▶ Work instruction
Whenever the word "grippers" appears in a line of the listing, copy that line.

▶ Source data
---------------
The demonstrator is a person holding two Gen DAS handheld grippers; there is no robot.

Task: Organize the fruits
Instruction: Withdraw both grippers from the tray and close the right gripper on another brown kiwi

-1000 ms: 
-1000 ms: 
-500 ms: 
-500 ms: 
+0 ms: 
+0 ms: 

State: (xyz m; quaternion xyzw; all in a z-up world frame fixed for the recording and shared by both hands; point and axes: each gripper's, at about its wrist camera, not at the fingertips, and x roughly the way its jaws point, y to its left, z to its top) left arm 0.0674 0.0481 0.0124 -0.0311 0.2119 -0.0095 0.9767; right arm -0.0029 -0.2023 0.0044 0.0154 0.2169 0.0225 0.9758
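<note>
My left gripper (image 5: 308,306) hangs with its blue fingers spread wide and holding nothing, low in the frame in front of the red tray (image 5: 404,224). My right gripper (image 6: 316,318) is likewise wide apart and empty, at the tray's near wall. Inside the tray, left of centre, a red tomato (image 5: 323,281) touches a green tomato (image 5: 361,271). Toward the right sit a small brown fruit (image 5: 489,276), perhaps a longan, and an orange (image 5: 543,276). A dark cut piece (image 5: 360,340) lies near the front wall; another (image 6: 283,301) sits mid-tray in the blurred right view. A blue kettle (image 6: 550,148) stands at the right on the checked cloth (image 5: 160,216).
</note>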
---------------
▶ Answer for the task
The demonstrator is a person holding two Gen DAS handheld grippers; there is no robot.
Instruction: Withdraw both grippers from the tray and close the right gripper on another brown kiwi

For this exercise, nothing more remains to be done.